Brief. Collect all lines from the records below that include the word "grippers".

Records excerpted from a collection
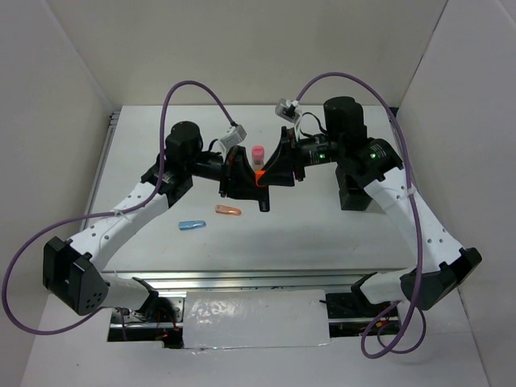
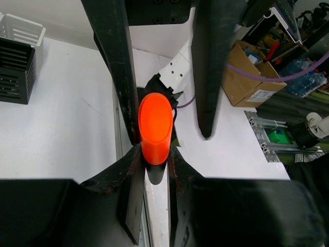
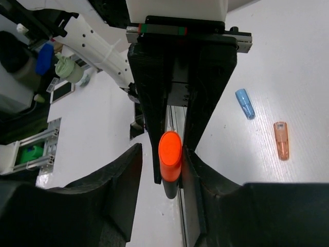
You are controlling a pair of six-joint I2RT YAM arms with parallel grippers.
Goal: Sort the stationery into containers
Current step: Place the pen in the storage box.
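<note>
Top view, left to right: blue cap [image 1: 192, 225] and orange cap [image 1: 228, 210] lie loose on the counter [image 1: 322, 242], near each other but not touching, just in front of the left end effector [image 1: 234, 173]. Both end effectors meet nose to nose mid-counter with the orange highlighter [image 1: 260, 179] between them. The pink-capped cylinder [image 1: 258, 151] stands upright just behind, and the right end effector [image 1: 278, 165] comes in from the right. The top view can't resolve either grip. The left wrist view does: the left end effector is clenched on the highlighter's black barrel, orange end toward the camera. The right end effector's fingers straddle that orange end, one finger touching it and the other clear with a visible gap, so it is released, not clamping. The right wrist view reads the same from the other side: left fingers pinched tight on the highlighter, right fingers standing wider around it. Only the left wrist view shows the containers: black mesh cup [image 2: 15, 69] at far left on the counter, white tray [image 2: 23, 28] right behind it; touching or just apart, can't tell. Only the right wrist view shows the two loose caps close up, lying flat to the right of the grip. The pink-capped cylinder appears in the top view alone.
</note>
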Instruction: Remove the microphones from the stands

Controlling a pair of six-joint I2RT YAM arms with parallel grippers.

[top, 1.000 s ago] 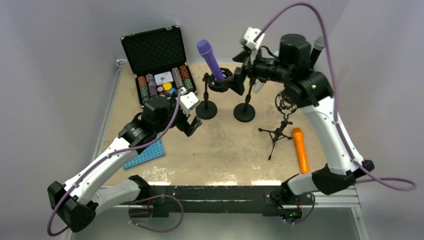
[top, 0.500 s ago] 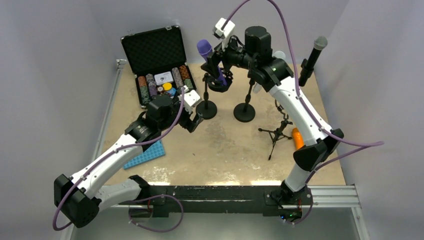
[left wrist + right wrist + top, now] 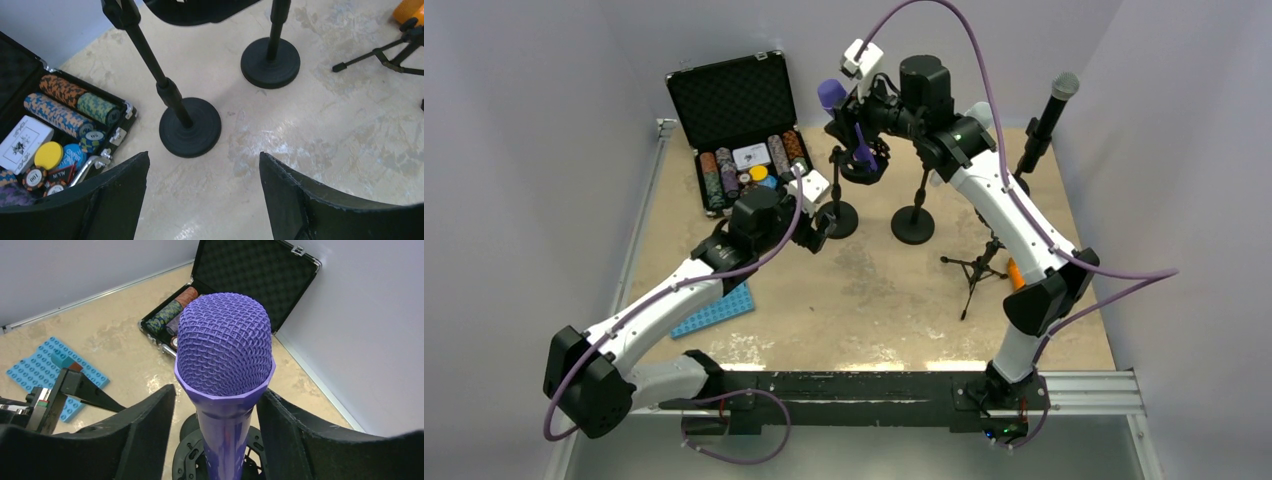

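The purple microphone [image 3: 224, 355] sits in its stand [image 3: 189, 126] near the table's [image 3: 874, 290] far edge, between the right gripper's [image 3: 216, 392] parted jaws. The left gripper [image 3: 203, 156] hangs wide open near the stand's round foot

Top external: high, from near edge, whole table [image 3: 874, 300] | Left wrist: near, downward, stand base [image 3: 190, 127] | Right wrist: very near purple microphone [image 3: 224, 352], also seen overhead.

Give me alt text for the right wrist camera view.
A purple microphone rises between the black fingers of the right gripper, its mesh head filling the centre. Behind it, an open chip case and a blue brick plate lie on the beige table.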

Solution to this exercise.
You are controlling a pair of six-joint I2RT YAM arms with parallel grippers.
Controlling a pair of six-joint I2RT YAM arms with parallel grippers.

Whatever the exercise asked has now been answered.